Web 2.0: friend or foe?
The respected science publication Nature gets the whole Web 2.0/social media/new media thing. In addition to fully embracing the technologies of Web 2.0 with blogs, podcasts and such, one of its blogs (Climate Feedback) has an item on whether this democratization of media is good for communicating detailed and technical subjects.
While all of this enables us to reach our audience in new ways – and to communicate science in a more engaging and rapid manner – the scientific community remains divided on whether Web 2.0 is good for science communication.
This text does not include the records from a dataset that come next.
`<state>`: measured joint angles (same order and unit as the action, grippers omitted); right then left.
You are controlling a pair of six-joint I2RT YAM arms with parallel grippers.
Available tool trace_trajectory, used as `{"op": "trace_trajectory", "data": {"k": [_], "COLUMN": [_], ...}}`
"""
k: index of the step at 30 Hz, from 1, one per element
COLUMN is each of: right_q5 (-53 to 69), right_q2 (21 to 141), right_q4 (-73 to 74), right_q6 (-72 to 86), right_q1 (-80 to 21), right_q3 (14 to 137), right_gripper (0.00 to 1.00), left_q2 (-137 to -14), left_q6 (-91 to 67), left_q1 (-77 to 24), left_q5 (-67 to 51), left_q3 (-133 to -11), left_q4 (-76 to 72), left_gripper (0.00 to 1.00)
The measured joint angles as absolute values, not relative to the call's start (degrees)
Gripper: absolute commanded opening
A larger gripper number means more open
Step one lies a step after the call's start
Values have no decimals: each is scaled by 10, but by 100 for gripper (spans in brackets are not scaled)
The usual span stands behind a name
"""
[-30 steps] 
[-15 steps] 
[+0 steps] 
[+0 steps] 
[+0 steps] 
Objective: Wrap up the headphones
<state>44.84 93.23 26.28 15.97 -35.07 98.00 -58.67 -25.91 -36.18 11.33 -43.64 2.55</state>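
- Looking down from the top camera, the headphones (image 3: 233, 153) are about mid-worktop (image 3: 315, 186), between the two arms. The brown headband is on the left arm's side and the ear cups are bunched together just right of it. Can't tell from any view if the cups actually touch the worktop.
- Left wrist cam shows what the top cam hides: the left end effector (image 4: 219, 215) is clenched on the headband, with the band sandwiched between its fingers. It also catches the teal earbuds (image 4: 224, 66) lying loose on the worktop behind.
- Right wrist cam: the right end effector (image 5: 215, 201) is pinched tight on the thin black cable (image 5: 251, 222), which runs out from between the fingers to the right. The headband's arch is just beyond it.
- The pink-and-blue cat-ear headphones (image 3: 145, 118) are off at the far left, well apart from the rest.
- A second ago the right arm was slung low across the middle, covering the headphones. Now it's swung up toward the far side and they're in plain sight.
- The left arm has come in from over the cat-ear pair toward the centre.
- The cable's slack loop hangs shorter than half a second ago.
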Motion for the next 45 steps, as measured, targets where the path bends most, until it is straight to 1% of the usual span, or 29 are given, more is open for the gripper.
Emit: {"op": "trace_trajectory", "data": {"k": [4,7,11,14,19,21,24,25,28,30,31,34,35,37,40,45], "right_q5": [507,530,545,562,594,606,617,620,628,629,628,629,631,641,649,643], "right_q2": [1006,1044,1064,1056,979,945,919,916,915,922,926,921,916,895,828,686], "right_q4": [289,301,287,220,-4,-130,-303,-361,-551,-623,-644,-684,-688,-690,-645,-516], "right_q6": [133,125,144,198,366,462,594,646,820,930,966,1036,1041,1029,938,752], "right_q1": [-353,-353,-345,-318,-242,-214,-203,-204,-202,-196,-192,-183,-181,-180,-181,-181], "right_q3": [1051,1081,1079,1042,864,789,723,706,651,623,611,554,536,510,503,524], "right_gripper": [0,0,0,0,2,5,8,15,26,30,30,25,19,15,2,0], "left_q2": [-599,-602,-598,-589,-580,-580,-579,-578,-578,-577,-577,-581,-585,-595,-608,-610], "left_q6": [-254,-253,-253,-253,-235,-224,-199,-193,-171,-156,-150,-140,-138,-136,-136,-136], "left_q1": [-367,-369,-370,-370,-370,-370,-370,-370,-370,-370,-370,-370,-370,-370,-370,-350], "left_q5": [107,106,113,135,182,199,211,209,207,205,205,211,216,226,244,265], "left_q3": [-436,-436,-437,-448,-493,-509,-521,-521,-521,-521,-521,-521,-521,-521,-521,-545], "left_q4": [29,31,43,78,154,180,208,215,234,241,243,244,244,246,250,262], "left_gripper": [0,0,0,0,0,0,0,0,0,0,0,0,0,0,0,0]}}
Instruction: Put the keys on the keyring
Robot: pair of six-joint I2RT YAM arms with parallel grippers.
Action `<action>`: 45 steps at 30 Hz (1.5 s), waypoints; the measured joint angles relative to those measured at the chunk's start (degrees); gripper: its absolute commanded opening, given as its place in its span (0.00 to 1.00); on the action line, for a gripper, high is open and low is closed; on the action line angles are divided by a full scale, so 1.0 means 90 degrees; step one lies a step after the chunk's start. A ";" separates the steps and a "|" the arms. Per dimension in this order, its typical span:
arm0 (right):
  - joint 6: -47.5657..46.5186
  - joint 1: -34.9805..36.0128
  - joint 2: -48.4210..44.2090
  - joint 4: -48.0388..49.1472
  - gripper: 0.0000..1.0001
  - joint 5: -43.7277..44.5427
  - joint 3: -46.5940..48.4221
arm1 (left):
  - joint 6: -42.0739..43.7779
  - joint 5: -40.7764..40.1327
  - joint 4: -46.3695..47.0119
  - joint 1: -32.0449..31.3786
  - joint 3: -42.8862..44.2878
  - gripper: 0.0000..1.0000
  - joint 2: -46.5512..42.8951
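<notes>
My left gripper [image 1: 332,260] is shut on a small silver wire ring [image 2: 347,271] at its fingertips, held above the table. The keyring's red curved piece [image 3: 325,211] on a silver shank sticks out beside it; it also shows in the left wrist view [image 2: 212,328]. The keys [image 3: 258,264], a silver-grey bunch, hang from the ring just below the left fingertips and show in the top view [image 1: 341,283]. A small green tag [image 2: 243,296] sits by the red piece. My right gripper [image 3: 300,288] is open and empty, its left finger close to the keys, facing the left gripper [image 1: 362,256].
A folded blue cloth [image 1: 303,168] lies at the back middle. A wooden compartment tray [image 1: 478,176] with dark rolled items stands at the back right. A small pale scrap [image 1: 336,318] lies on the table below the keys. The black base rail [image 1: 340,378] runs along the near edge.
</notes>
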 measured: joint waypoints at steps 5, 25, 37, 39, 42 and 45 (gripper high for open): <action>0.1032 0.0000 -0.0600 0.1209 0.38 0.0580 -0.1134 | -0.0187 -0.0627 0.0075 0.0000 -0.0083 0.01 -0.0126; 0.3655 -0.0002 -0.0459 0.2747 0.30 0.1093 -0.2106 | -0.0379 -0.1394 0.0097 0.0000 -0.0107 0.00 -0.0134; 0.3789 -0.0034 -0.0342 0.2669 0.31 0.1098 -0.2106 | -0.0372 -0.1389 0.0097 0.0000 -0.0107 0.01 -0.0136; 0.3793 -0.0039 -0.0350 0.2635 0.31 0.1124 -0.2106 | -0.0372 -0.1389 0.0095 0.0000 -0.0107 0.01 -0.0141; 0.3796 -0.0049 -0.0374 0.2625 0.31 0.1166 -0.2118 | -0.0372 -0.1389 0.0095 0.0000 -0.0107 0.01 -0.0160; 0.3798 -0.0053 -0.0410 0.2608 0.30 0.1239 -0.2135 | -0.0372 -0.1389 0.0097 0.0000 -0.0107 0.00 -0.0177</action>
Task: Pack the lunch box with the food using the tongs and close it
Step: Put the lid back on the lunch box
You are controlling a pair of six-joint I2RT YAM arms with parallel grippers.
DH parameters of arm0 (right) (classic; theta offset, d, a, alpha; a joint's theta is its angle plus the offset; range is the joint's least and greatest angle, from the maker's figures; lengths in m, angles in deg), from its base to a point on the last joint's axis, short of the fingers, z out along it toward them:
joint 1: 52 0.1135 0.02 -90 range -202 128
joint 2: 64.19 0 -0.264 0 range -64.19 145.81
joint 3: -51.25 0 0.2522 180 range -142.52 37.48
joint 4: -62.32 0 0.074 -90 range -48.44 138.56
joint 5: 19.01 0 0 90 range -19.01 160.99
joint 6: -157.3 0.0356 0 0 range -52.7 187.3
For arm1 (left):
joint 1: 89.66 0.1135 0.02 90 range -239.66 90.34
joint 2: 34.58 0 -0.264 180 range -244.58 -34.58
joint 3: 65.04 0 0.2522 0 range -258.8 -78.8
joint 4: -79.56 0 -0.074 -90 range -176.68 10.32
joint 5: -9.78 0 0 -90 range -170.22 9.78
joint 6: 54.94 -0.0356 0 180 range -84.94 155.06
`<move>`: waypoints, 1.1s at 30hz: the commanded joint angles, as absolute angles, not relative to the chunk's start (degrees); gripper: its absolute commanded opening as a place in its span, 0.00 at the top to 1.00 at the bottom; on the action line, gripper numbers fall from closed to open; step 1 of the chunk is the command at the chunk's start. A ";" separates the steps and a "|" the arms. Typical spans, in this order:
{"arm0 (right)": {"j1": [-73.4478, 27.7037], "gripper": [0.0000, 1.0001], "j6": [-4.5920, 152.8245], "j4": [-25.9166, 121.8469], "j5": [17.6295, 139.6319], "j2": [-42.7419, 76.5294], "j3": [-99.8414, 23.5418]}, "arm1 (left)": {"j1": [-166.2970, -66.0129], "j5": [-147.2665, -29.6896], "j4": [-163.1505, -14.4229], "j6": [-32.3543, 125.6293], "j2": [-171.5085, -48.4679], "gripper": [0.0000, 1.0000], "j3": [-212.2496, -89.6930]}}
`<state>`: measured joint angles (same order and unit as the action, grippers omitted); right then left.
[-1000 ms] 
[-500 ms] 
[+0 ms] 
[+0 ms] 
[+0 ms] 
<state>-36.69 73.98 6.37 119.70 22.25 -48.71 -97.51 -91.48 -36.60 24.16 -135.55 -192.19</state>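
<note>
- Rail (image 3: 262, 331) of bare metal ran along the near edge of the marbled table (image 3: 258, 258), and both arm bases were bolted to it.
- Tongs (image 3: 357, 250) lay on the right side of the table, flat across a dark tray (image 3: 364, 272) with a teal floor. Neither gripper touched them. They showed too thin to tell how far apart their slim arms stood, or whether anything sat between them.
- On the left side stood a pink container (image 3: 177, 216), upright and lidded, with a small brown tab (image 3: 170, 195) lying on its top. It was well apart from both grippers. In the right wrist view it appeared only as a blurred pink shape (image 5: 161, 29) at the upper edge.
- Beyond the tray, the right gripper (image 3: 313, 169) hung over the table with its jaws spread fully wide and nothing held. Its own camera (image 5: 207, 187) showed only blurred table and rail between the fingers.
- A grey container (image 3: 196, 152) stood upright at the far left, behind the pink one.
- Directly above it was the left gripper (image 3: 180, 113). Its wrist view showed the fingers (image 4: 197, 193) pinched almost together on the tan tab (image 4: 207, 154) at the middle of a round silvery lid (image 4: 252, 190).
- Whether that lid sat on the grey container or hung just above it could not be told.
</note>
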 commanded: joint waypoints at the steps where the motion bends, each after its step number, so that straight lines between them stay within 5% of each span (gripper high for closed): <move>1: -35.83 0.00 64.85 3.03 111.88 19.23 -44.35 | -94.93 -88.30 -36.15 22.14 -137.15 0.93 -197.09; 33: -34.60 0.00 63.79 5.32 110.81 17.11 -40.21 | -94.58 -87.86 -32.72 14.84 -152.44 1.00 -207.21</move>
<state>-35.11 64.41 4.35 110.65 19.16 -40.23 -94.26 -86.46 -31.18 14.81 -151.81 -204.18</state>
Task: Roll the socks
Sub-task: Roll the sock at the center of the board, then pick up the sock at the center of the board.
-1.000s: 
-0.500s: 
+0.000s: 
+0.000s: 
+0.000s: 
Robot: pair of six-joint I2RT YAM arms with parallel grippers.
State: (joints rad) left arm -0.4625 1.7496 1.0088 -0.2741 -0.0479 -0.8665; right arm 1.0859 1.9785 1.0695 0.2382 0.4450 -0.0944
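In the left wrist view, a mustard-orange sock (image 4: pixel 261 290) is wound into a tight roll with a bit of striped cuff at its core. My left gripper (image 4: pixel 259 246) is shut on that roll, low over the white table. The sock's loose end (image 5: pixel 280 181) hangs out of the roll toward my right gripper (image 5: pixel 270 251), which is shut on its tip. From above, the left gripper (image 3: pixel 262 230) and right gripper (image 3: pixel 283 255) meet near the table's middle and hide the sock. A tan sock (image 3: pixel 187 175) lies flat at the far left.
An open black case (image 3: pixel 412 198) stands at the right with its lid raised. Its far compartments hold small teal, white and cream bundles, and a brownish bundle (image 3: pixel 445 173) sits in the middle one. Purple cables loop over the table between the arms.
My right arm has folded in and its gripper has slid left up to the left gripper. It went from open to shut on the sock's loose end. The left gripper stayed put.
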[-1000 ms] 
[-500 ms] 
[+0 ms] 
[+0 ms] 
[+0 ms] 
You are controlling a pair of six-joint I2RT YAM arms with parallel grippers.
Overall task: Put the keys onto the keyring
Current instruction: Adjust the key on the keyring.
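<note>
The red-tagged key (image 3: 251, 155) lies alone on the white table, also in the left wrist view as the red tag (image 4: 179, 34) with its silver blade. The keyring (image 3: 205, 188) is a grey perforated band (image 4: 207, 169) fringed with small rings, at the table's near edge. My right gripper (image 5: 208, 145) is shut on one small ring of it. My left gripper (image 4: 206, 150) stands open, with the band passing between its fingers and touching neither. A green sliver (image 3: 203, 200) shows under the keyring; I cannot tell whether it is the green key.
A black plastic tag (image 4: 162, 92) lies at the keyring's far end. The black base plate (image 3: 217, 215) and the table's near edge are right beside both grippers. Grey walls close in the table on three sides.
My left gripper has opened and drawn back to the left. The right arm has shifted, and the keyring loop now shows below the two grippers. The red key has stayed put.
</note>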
That’s one of the topics under discussion in this month’s issue of Nature Geoscience (subscription) which features a pair of Commentaries, one by Gavin Schmidt of NASA GISS and one by Myles Allen of the University of Oxford, giving their respective opinions on whether blogging is a worthwhile means of communicating science, and specifically climate change.
They conclude that the onus is on us to use the new media, not shy away from it.
- …in an society where science rarely ever makes front page news and gets far too few column inches, blogs provide a forum for some of the best science journalists to communicate more frequently – and in more depth – than they could do otherwise.
- Climate bloggers will get it wrong sometimes, as will journalists. But I would argue that the onus is on scientists to engage, engage and engage rather than shy away…
As communicators, we need to embrace the new media. There’s no putting this genie back in the bottle. I wouldn’t want to even if we could.